Brief: Your answer should consist only of the lines below from the one with "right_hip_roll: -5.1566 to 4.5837" through the one with "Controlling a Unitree", copied exactly.
══════════
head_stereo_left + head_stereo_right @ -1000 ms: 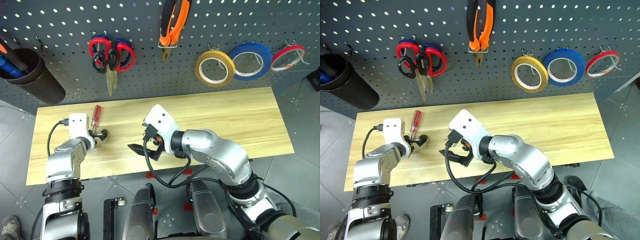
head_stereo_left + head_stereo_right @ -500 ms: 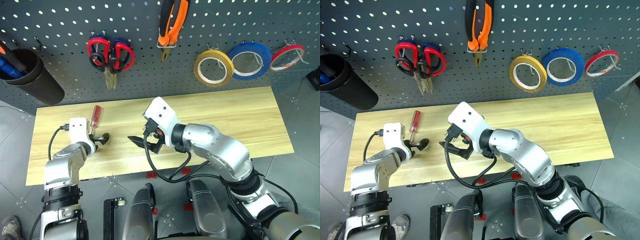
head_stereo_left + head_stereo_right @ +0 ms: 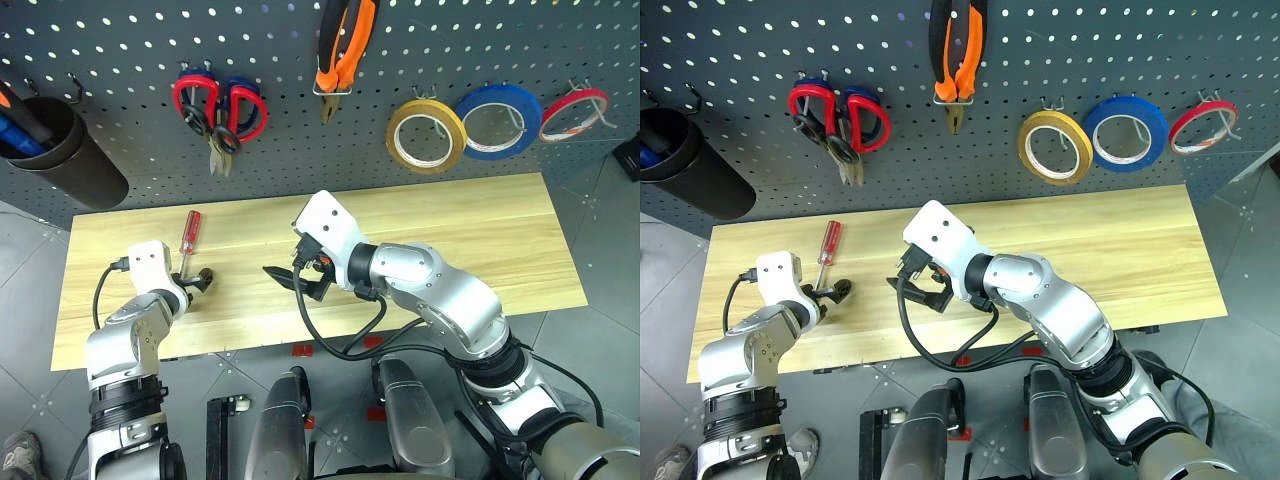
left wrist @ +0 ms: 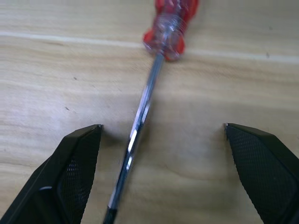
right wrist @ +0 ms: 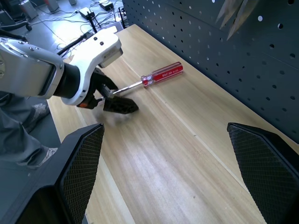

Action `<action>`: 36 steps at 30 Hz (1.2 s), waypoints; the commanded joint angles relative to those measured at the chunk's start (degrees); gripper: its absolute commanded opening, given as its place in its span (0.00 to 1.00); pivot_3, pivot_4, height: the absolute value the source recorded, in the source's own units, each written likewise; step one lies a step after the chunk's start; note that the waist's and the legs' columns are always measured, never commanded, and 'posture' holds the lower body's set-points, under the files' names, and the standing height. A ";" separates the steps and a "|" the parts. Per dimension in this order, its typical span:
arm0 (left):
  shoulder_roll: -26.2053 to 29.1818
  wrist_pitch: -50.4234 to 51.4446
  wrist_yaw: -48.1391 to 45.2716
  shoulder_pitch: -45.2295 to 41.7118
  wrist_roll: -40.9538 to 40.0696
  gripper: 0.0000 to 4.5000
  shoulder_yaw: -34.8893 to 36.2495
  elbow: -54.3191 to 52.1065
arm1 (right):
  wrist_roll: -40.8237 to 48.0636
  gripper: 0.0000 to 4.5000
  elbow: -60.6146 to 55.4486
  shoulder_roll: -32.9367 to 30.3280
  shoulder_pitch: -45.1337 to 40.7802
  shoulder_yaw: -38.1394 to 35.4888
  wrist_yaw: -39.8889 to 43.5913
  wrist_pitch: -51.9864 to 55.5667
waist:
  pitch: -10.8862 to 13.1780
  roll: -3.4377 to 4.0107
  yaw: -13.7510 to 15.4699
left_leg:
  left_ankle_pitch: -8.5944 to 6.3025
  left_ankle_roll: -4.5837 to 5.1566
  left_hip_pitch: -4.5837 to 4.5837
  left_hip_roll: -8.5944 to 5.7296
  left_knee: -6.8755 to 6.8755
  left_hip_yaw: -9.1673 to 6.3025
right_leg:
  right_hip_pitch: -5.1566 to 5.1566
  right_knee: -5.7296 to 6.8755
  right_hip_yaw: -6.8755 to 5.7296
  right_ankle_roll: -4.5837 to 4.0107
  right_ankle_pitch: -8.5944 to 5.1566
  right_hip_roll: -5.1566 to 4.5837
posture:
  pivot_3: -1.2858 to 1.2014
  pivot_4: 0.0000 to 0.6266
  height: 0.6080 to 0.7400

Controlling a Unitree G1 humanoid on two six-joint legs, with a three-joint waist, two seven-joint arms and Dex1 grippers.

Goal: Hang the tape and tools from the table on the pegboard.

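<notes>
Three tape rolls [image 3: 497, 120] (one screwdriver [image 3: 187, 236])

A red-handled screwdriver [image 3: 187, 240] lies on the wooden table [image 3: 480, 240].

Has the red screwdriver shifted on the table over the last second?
No. The red screwdriver lies at the same spot on the table, its handle toward the pegboard, its shaft between the open fingers of the left gripper.

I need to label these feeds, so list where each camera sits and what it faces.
Head stereo pair: look down over both arms at the table and pegboard.
Left wrist: between the open left hand, over the screwdriver.
Right wrist: between the open right hand, toward the left hand.
All views share the screwdriver.
</notes>
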 commanded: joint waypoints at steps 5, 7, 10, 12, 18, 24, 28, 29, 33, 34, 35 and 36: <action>6.67 -2.42 -12.85 5.07 -1.46 0.99 -6.32 -2.80 | 0.73 1.00 -2.72 0.30 0.57 -0.06 0.71 -0.30 | 0.00 -0.01 -0.35 | 0.02 -0.03 -0.45 0.01 0.02 0.09 | -0.55 0.03 0.04 -0.02 0.02 0.00 | 0.43 0.77 1.00; 11.63 -3.13 -18.06 8.94 -0.41 0.99 -10.14 -5.59 | 0.79 1.00 -2.80 0.12 0.73 -0.27 0.74 -0.23 | 0.01 0.02 -0.72 | 0.02 -0.05 -0.51 0.06 -0.04 0.17 | -0.67 0.00 0.07 -0.03 0.02 -0.01 | 0.43 0.77 1.00; 17.68 -3.49 -23.87 12.19 -0.47 0.99 -12.43 -7.46 | 0.84 1.00 -2.67 0.24 0.84 -0.43 0.63 -0.19 | 0.04 0.06 -1.00 | 0.02 -0.05 -0.54 0.11 -0.09 0.21 | -0.74 -0.03 0.07 -0.04 0.02 -0.06 | 0.43 0.77 1.00; 20.17 -4.77 -24.06 11.86 0.49 0.99 -11.82 -6.38 | 0.86 1.00 -2.53 0.45 0.84 -0.46 0.54 -0.19 | 0.05 0.08 -1.01 | 0.02 -0.05 -0.54 0.11 -0.09 0.19 | -0.73 -0.03 0.06 -0.07 0.04 -0.07 | 0.43 0.77 1.00; 17.45 -5.21 -20.66 6.09 -2.37 0.99 -5.90 -2.94 | 0.85 1.00 -2.25 0.85 1.11 -0.28 0.55 -0.44 | 0.09 0.12 -0.54 | -0.06 0.10 -0.56 0.11 -0.06 0.11 | -0.73 -0.01 0.02 -0.25 0.15 -0.03 | 0.44 0.78 1.00; 9.95 -7.00 -11.62 0.70 -3.10 0.99 -0.74 2.66 | 0.75 1.00 -2.33 0.89 1.24 -0.28 0.57 -0.72 | 0.13 0.05 -0.63 | 0.05 -0.09 -0.68 0.12 -0.04 0.19 | -0.83 -0.05 -0.01 -0.24 0.16 0.02 | 0.43 0.78 1.00; 6.68 -8.40 -7.41 -1.52 -2.99 0.99 0.66 5.68 | 0.75 1.00 -2.40 0.87 1.39 -0.34 0.54 -0.72 | 0.15 0.01 -0.76 | 0.05 -0.09 -0.69 0.12 0.01 0.22 | -0.84 -0.03 -0.02 -0.24 0.16 0.02 | 0.43 0.78 1.00; 6.00 -8.80 -6.30 -2.39 -3.14 0.99 1.25 6.79 | 0.75 1.00 -2.42 0.87 1.43 -0.34 0.53 -0.71 | 0.15 0.01 -0.73 | 0.05 -0.10 -0.69 0.12 0.02 0.21 | -0.84 -0.02 -0.02 -0.24 0.16 0.01 | 0.43 0.78 1.00; 5.54 -10.34 -3.70 -6.19 -3.08 0.99 2.55 12.65 | 0.66 1.00 -2.45 0.96 1.41 -0.21 0.45 -0.74 | 0.16 -0.01 -0.68 | 0.06 -0.10 -0.69 0.13 0.07 0.18 | -0.83 0.05 -0.05 -0.24 0.17 0.03 | 0.43 0.78 1.00; 5.73 -10.21 -2.66 -7.44 -2.72 0.99 2.63 14.78 | 0.68 1.00 -2.47 0.99 1.42 -0.24 0.44 -0.72 | 0.16 0.00 -0.72 | 0.06 -0.10 -0.69 0.12 0.07 0.18 | -0.83 0.06 -0.05 -0.24 0.18 0.07 | 0.43 0.78 1.00; 5.88 -10.13 -2.01 -8.43 -2.53 0.99 2.64 16.53 | 0.69 1.00 -2.50 1.00 1.42 -0.27 0.44 -0.72 | 0.16 -0.01 -0.72 | 0.06 -0.10 -0.68 0.12 0.07 0.18 | -0.83 0.05 -0.05 -0.24 0.18 0.09 | 0.43 0.78 1.00; 6.12 -10.10 -2.13 -9.49 -2.51 0.99 2.39 18.45 | 0.69 1.00 -2.44 1.10 1.36 -0.28 0.40 -0.72 | 0.16 -0.01 -0.73 | 0.06 -0.10 -0.69 0.11 0.07 0.19 | -0.83 0.05 -0.06 -0.24 0.18 0.10 | 0.43 0.78 1.00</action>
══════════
Task answer:
  right_hip_roll: -5.1566 to 4.5837
posture:
  pivot_3: -1.2858 to 1.2014
  pivot_4: 0.0000 to 0.6266
  height: 0.6080 to 0.7400

Controlling a Unitree G1 humanoid on two six-joint legs, with a three-joint waist, two seven-joint arms and Dex1 grippers.

Nothing remains to add to the output.